Problem requirements ::
The line containing "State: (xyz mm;" marks the start; return it and every line after it in the listing below, exactly, through the last.

Data ::
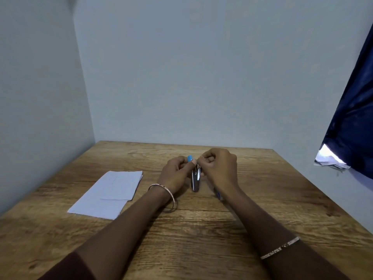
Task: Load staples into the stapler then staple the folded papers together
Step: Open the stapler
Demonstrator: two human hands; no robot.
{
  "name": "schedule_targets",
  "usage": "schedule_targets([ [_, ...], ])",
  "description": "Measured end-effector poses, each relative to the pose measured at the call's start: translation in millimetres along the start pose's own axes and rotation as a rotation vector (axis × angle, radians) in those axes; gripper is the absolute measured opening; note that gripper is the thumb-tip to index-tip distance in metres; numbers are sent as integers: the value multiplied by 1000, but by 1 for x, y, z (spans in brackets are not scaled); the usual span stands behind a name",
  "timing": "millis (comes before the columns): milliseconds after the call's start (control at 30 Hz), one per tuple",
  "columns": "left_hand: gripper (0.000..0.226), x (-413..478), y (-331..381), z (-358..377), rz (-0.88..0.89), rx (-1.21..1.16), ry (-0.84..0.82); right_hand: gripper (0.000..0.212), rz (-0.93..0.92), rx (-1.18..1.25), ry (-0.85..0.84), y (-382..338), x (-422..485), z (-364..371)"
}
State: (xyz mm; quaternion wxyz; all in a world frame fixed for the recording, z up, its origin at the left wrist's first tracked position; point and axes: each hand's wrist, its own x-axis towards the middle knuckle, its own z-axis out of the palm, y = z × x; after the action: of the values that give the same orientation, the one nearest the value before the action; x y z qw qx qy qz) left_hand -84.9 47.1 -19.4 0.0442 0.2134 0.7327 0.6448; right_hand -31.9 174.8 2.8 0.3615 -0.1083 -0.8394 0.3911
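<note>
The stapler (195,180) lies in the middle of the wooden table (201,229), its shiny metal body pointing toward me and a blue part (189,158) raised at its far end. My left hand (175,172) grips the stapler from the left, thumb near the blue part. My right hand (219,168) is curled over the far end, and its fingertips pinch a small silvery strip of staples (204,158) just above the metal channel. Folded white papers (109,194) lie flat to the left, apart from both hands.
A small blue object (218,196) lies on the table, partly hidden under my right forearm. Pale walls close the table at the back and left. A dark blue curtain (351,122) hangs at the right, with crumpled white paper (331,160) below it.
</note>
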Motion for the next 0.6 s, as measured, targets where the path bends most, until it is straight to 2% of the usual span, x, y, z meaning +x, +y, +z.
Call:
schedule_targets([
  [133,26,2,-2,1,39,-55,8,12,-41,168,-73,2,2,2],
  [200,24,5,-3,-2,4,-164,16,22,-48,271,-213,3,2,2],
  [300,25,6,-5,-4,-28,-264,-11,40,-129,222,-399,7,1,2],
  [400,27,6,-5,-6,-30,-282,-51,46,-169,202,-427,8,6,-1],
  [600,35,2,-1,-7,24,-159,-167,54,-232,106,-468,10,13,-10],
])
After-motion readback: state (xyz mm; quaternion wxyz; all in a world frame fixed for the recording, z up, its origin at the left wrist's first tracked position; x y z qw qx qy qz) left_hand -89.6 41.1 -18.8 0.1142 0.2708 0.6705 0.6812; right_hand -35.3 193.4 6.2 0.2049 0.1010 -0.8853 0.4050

Output for this task ::
State: (xyz mm; quaternion wxyz; all in a world frame fixed for the recording, z up, its origin at the left wrist's first tracked position; point and axes: each hand's wrist, its own x-axis towards the middle knuckle, its own z-axis out of the palm, y = z × x; after the action: of the values that give the same orientation, the one nearest the value before the action; x y z qw qx qy qz) left_hand -84.9 47.1 -19.4 0.0442 0.2134 0.7327 0.6448; right_hand -31.9 174.8 2.8 0.3615 -0.1083 -0.8394 0.3911
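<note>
The stapler (195,180) lies in the middle of the wooden table (201,229), its shiny metal body pointing toward me and a blue part (189,158) raised at its far end. My left hand (175,172) grips the stapler from the left, thumb near the blue part. My right hand (219,168) is curled over the far end, and its fingertips pinch a small silvery strip of staples (204,158) just above the metal channel. Folded white papers (109,194) lie flat to the left, apart from both hands.
A small blue object (218,196) lies on the table, partly hidden under my right forearm. Pale walls close the table at the back and left. A dark blue curtain (351,122) hangs at the right, with crumpled white paper (331,160) below it.
</note>
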Motion for the next 0.6 s, as measured, targets where the path bends most, until it is straight to 2% of the usual span, x, y, z meaning +x, +y, +z.
Call:
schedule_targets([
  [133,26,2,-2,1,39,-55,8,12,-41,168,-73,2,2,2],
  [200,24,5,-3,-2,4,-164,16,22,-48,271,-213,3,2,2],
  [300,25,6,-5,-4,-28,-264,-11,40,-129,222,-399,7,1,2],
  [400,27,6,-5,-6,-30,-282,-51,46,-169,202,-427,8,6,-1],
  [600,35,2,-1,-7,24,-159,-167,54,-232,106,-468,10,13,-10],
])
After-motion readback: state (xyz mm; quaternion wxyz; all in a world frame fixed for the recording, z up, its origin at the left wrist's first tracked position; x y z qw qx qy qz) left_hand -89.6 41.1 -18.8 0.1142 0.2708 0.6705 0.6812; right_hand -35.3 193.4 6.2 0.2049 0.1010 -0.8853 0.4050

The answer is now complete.